More light. Colors. Lines — razor sharp lines — radiating from points.
No, no it was—
Shit!
Websight! She was seeing webspace again, not reality. The lines she was seeing were sharper, the colors more vibrant, than any she’d experienced in the real world; indeed, now that she’d seen samples of such things, she knew the yellows and oranges and greens she saw here were fluorescent.
Still, okay, all right: she wasn’t seeing reality, but at least she was seeing. The eyePod wasn’t completely fried. And, truth be told, she’d been missing webspace.
She’d been squeezing the armrest on her chair tightly; she relaxed her grip a bit, feeling calmer, feeling — bizarrely, she knew — at home. The pure colors were soothing, and the simple shapes delineated by overlapping link lines were intelligible. Indeed, they were more intelligible now that she’d learned to recognize the visual appearance of triangles and rectangles and rhombuses. And, as before, in the background of it all, shimmering away, running off in a
ll directions, the fine-grained checkerboard of the cellular automata…
It didn’t take her long to find a web spider, and she followed it as it jumped from site to site, an invigorating ride. But, after a time, she let it go on its way, and she just relaxed and looked at the lovely panorama, wonderfully familiar in its structure, and—
What was that?
Shit! Something was … was interfering with her vision. Christ, the eyePod might be damaged after all! Lines were still sticking out like spokes from web-site circles, and the lines from different circles crossed, but there was something more, something that seemed out of place here, something that wasn’t made up of straight lines, something that had soft edges and curves. It was superimposed on her view of webspace, or maybe behind it, or mingling with it, as if she were getting two datastreams at once, the one from Jagster and…
And what? This other image flickered so much it was hard to make out, and—
And it did contain some straight lines, but instead of radiating from a central point, they—
She’d never seen the like in webspace, except accidentally, when lines connecting various points happened to overlap in this way, but—
But these weren’t lines, they were … edges, no?
Christ, what was it?
It wasn’t anything to do with the shimmering background to webspace; that was still visible as yet another layer in this palimpsest. No, no, this was something else. If it would just settle down, just sit still, for God’s sake, she might be able to make out what it was.

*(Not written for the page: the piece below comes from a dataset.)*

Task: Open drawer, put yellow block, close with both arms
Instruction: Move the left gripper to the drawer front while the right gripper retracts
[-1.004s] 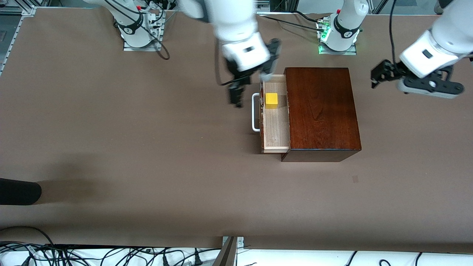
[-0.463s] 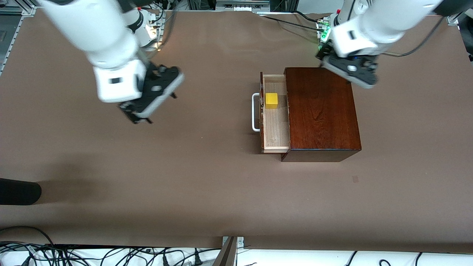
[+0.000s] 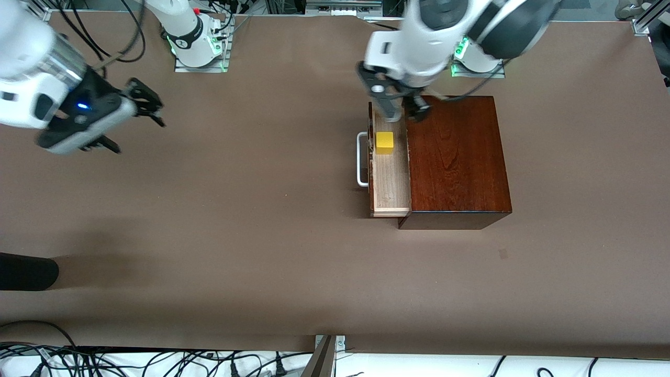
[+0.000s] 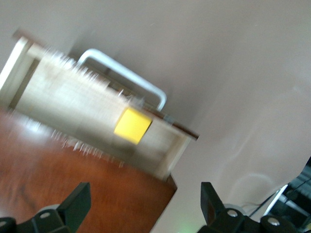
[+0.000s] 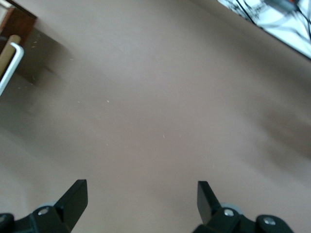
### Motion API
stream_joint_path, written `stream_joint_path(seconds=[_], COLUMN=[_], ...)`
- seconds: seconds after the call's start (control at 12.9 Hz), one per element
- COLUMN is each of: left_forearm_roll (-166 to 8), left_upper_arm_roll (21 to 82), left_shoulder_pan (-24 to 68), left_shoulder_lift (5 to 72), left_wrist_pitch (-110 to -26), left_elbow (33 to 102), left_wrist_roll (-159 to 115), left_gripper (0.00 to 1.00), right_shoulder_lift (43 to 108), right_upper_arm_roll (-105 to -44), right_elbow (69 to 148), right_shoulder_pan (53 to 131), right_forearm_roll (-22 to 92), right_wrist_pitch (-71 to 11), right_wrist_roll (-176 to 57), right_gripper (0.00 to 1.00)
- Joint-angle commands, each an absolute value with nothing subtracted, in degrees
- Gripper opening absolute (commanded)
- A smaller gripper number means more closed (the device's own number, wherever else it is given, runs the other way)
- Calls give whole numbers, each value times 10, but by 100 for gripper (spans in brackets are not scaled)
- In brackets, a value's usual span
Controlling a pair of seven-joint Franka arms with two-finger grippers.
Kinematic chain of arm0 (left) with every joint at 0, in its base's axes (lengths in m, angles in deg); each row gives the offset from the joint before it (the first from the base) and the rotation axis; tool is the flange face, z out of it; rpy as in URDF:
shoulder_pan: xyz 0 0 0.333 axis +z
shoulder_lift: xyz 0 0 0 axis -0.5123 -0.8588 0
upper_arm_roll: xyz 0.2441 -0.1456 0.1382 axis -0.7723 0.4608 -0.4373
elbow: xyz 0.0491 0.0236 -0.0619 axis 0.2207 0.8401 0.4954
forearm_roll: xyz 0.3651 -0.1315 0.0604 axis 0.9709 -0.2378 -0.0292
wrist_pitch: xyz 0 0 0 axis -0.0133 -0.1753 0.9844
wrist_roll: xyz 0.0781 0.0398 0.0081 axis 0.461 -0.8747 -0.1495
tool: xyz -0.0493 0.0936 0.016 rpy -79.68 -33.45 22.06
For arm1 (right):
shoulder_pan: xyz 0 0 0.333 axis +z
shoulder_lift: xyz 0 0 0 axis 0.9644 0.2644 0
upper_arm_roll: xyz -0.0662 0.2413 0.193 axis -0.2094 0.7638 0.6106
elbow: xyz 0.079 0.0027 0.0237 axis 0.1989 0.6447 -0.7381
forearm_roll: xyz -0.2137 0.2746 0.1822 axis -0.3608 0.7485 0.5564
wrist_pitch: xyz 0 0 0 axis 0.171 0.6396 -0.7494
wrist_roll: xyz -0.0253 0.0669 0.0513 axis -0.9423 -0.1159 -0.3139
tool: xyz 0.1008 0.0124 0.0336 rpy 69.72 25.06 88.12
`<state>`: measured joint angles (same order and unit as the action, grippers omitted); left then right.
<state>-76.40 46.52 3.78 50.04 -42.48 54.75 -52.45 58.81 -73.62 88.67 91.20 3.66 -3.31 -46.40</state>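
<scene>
The drawer point(image 3: 390, 178) stands pulled out of the dark wooden box point(image 3: 455, 157) toward the right arm's end, its white handle point(image 3: 361, 159) outermost. The yellow block point(image 3: 384, 142) lies in the drawer, toward the end nearest the robot bases. My left gripper point(image 3: 402, 108) is open and empty, over the box's edge and that end of the drawer. The left wrist view shows the block point(image 4: 132, 125), the handle point(image 4: 126, 73), the box top point(image 4: 73, 184) and the open left gripper point(image 4: 146, 206). My right gripper point(image 3: 149, 104) is open and empty over bare table at its arm's end; it also shows in the right wrist view point(image 5: 141, 199).
The two arm bases point(image 3: 199, 44) point(image 3: 479, 60) stand at the table's edge farthest from the front camera. A dark rounded object point(image 3: 26, 271) juts in at the right arm's end. Cables point(image 3: 157, 361) lie along the near edge. The drawer handle point(image 5: 10, 65) shows in the right wrist view.
The right arm swung away from the drawer handle to its own end of the table. The left arm came in from its end to over the box and drawer. The block and drawer stayed put.
</scene>
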Motion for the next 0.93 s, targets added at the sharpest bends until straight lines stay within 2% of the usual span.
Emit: stream_joint_path(seconds=[0.0,0.15,0.39,0.62,0.85], left_forearm_roll=[-809,-807,-763,-723,-689], left_upper_arm_roll=[463,477,478,478,478], left_shoulder_pan=[26,22,3,-7,-11], left_shoulder_lift=[402,352,291,257,251], left_wrist_pitch=[-484,-553,-629,-667,-669], left_elbow=[491,492,497,502,514], left_wrist_roll=[-673,-727,-835,-844,-849], left_gripper=[100,100,100,100,100], right_shoulder_lift=[511,489,491,495,496], right_upper_arm_roll=[-720,-717,-717,-717,-717], right_elbow=[990,1030,1038,1033,1033], right_shoulder_pan=[870,851,845,850,850], right_forearm_roll=[41,19,6,-9,-20], right_wrist_pitch=[-49,-49,-49,-50,-51], right_wrist_roll=[-501,-534,-561,-567,-568], right_gripper=[100,100,100,100,100])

There were a lot of colors in the ghostly superimposed image, but they weren’t the solid shades she was used to in webspace, where lines were pure green or pure orange, or whatever. No, this flickering image consisted of blotches of pale color that varied in hue, in intensity.
The image kept jumping up and down, left and right, sometimes changing entirely for a moment before it came back to being approximately the same, and…
Confabulation across saccades — that wonderful, musical phrase in the material Kuroda had told her to read about sight. The eye flits rapidly over a scene, involuntarily changing from looking at one fixed point to another, focusing briefly on, say, the upper left, then the lower right, then the middle, then glancing away altogether, then coming back and focusing here, then here, then here. Each little eye movement was called a saccade. People normally weren’t aware of them, she’d read, unless they were reading lines of text or looking out the window of a train; otherwise, the brain made one continuous image out of the jerky input, confabulating a steady overall view of a reality that had never actually been seen.